Your task » If a record holds a picture, leave the picture out and copy everything else exactly.

Records »
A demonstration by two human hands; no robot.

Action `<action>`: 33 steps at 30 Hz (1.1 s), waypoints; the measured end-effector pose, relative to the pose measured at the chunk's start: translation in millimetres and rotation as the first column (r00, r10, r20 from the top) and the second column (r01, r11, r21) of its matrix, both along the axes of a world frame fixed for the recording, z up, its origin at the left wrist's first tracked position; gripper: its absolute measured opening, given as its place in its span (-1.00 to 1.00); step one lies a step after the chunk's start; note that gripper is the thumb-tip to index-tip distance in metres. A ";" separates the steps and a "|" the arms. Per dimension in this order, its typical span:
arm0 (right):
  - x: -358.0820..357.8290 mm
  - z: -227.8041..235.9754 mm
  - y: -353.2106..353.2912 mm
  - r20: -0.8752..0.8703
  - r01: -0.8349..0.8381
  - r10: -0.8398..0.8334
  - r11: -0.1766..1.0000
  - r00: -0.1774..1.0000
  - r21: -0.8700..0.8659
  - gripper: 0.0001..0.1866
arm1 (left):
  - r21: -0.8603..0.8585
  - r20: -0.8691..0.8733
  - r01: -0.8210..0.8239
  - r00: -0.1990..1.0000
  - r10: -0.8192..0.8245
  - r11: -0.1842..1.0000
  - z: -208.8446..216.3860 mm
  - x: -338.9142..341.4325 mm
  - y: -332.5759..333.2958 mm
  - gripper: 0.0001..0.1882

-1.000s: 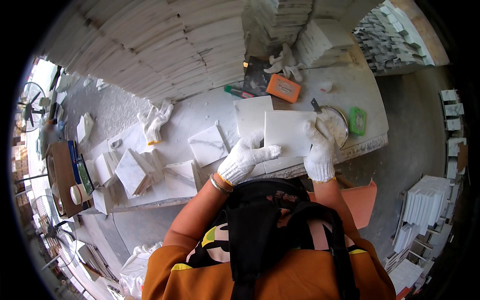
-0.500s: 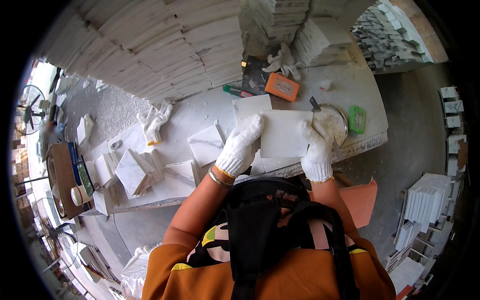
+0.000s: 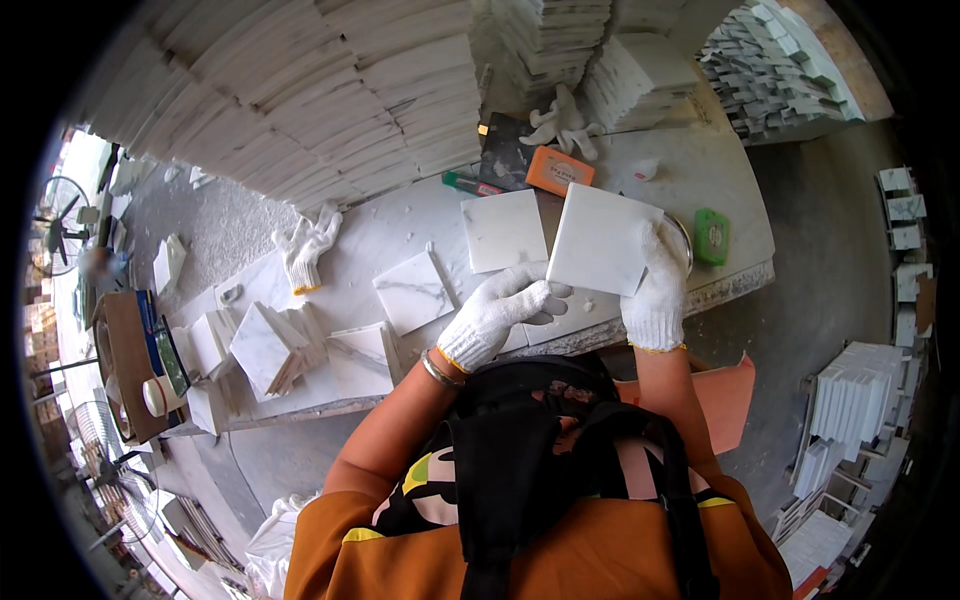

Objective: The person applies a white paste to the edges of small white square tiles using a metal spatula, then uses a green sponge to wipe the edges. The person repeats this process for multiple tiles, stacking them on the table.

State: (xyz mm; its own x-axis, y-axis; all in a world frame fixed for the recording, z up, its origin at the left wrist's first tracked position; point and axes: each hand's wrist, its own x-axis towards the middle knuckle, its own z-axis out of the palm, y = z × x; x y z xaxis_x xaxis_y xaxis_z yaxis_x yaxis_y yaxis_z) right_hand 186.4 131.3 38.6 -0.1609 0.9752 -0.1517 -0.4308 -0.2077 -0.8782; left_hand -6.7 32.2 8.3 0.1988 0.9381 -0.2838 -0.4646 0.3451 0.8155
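The right hand [image 3: 655, 290] is closed on the right side of a square white marble tile [image 3: 598, 240], its thumb lying over the face. The tile is held tilted above the surface [image 3: 395, 228], between its near edge and the orange block, toward the right end. The left hand [image 3: 495, 315] is partly open, fingers loosely bent and grasping nothing visible; its fingertips are just beside the tile's lower left corner, and whether they touch cannot be told. Both hands wear white knitted gloves.

A second square tile [image 3: 504, 232] lies flat just left of the held one, and a grey-veined tile [image 3: 414, 292] lies farther left. A cluster of leaning tiles [image 3: 270, 348] stands near the near edge, toward the left end. Along the far side are a loose white glove [image 3: 308, 248], a green tube [image 3: 462, 182] and an orange rectangular block [image 3: 560, 170]. Near the right end, a green block [image 3: 711, 237] lies beside a metal-rimmed round dish [image 3: 686, 240], partly hidden by the right hand.
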 end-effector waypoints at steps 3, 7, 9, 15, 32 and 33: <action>-0.5 -2.9 -7.4 0.033 -0.054 0.057 0.994 0.998 -0.092 -0.63 | -0.115 0.169 -0.078 0.981 0.097 0.990 6.0 -4.3 2.1 -0.53; -14.3 12.5 -22.0 0.135 -0.143 0.155 0.985 0.979 -0.097 -0.63 | -0.168 0.176 -0.222 0.952 0.251 0.960 2.2 -2.9 4.0 -0.59; -19.1 8.3 -26.2 0.185 -0.162 0.182 0.980 0.966 -0.120 -0.64 | -0.091 0.011 -0.184 0.982 0.186 0.979 3.1 -5.8 7.6 -0.61; -16.2 13.2 -21.2 0.321 -0.352 0.356 0.933 0.877 -0.073 -0.63 | -0.031 0.087 -0.264 0.960 0.266 0.964 8.2 -6.7 5.8 -0.58; -2.3 4.7 -22.1 0.343 -0.405 0.405 0.911 0.847 -0.076 -0.55 | -0.011 0.116 -0.249 0.962 0.248 0.969 8.9 -4.9 12.4 -0.60; -2.1 4.6 -21.7 0.328 -0.393 0.396 0.916 0.858 -0.077 -0.55 | -0.011 0.111 -0.240 0.964 0.240 0.971 8.4 -4.5 12.4 -0.60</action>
State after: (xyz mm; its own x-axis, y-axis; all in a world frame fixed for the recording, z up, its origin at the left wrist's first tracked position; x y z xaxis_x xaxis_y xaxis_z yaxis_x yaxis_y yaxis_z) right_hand 184.3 109.6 43.2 -0.4715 0.8394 -0.2704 0.0028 -0.3052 -0.9523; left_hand -11.1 44.6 16.6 -0.0018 0.9627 -0.2706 -0.6213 0.2109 0.7547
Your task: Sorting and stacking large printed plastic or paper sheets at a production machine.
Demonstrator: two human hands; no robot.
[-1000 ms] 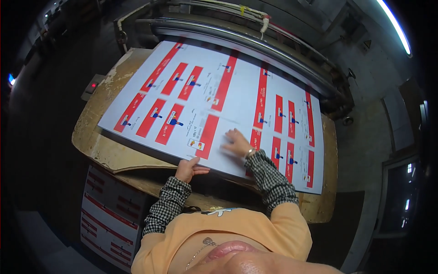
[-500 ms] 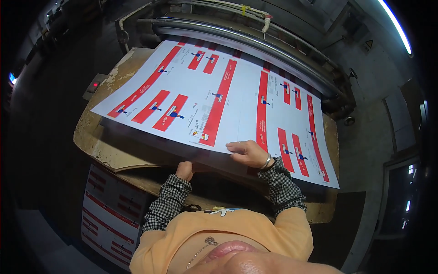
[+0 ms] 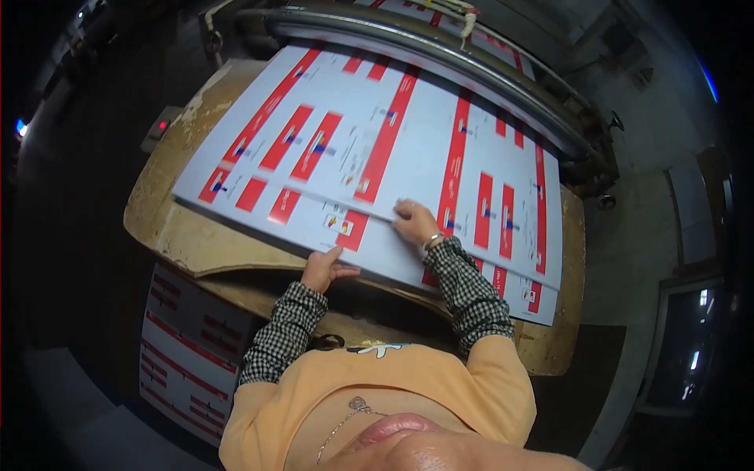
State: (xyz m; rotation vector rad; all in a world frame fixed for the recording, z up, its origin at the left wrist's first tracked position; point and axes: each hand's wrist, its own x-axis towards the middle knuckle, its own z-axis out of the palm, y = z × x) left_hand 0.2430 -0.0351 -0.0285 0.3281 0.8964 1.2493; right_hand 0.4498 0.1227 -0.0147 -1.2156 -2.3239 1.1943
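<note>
Top printed sheet (image 3: 424,145) runs up to metal roller (image 3: 440,49), over stack (image 3: 385,255) on counter (image 3: 161,216). L hand (image 3: 318,273) open, fingers out, at stack edge farthest from roller; R hand (image 3: 415,223) curled at sheet's roller-opposite edge, can't tell if pinching.

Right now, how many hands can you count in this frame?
2: the left hand is at the near edge of the lower printed sheets, and the right hand is at the near edge of the upper sheet. The dark surroundings might hide others.
</note>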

Solution »
A demonstration by two human hands; no robot.

Action `<action>`: 33 steps at 30 Hz (1.1 s), waypoints; the measured end-effector pose, relative to the pose measured at the chunk's start: translation in millimetres and rotation as the first column (r00, r10, r20 from the top) and the second column (r01, r11, r21) of its matrix, both along the axes of a world frame fixed for the recording, z up, its origin at the left wrist's first tracked position; gripper: its absolute measured opening, given as its place in its span (-1.00 to 1.00); step one lies a step after the chunk's start; note that gripper is the thumb-tip to index-tip distance in metres. A ";" separates the steps and a "|" the arms. Per dimension in this order, its typical span:
arm0 (right):
  - x: -358.0820..357.8290 mm
  - z: -227.8041..235.9754 mm
  - y: -353.2106..353.2912 mm
  - r20: -0.8752..0.8703
  - r01: -0.8349..0.8381
  - r10: -0.8398..0.8334
  - r11: -0.1766..1.0000
  - r00: -0.1774..1.0000
  - r21: -0.8700..0.8659
  - gripper: 0.0001..0.1866
arm1 (left):
  - r21: -0.8603..0.8585
  - r20: -0.8691..0.8733
  - r01: -0.8210..0.8239
  - r00: -0.1990..1.0000
  - r10: -0.8192..0.8245
  - r11: -0.1842..1.0000
  - z: -208.8446..216.3860 mm
  - x: -338.9142..341.4325 mm
  - y: -332.5759..333.2958 mm
  - gripper: 0.0001..0.1882

-1.000s: 
-0.500s: 
+0.000s: 

Objective: The person applies a white paste to the edges of small white square tiles using a metal spatula, then uses a green sponge to wipe the edges. The person repeats this process for multiple tiles, stacking them on the table.

State: (xyz mm; its own x-axis, y-axis; all in a world frame fixed for the recording, z up, its origin at the left wrist's first tracked position; point and axes: each hand's wrist, its own x-axis towards the middle knuckle, its own z-axis out of the palm, y = z × x; x y z xaxis_x xaxis_y xaxis_z yaxis_x yaxis_y yaxis_z) right_hand 186.4 131.3 38.6 -0.1609 0.9752 -0.1517 -0.4308 -0.2077 -0.8782; left_hand -6.7 32.2 8.3 0.1988 0.9381 -0.2838 -0.4646 0.3451 0.8155
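The right hand [image 3: 655, 290] is closed on the right side of a square white marble tile [image 3: 598, 240], its thumb lying over the face. The tile is held tilted above the surface [image 3: 395, 228], between its near edge and the orange block, toward the right end. The left hand [image 3: 495, 315] is partly open, fingers loosely bent and grasping nothing visible; its fingertips are just beside the tile's lower left corner, and whether they touch cannot be told. Both hands wear white knitted gloves.

A second square tile [image 3: 504, 232] lies flat just left of the held one, and a grey-veined tile [image 3: 414, 292] lies farther left. A cluster of leaning tiles [image 3: 270, 348] stands near the near edge, toward the left end. Along the far side are a loose white glove [image 3: 308, 248], a green tube [image 3: 462, 182] and an orange rectangular block [image 3: 560, 170]. Near the right end, a green block [image 3: 711, 237] lies beside a metal-rimmed round dish [image 3: 686, 240], partly hidden by the right hand.
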 end-effector waypoints at steps 3, 7, 9, 15, 32 and 33: <action>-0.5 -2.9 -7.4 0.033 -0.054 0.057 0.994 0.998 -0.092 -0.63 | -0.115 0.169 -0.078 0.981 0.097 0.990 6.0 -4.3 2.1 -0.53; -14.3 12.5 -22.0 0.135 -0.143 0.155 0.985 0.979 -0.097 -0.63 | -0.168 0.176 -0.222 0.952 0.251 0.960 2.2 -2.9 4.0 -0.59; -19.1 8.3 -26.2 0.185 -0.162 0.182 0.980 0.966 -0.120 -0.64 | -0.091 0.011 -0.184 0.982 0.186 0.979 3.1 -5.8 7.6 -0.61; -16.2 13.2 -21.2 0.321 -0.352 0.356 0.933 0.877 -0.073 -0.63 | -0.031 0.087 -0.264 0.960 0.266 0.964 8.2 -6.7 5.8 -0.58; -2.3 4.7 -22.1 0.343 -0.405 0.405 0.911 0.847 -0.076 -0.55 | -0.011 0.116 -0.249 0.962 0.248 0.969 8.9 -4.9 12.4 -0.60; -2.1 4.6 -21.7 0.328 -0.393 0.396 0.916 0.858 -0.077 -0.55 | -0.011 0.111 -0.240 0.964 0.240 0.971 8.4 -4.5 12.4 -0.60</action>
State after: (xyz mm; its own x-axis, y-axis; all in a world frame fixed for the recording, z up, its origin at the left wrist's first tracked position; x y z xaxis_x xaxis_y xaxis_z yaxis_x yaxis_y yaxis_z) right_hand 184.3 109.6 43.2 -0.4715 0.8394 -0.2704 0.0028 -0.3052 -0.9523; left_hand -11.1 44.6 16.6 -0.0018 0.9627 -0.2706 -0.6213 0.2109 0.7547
Your task: Sorting and stacking large printed plastic or paper sheets at a production machine.
Demonstrator: two human hands; no robot.
[-1000 ms] 
[-500 ms] 
[+0 ms] 
State: (xyz m; rotation vector rad; all in a world frame fixed for the recording, z up, its origin at the left wrist's first tracked position; point and axes: each hand's wrist, its own x-axis towards the middle knuckle, its own z-axis out of the palm, y = z × x) left_hand 0.2430 -0.0351 -0.0285 0.3281 0.8964 1.2493; right_hand 0.4498 0.1227 -0.0147 -1.2156 -2.3239 1.1943
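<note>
Top printed sheet (image 3: 424,145) runs up to metal roller (image 3: 440,49), over stack (image 3: 385,255) on counter (image 3: 161,216). L hand (image 3: 318,273) open, fingers out, at stack edge farthest from roller; R hand (image 3: 415,223) curled at sheet's roller-opposite edge, can't tell if pinching.

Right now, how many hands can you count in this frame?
2: the left hand is at the near edge of the lower printed sheets, and the right hand is at the near edge of the upper sheet. The dark surroundings might hide others.
</note>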

No more output is needed.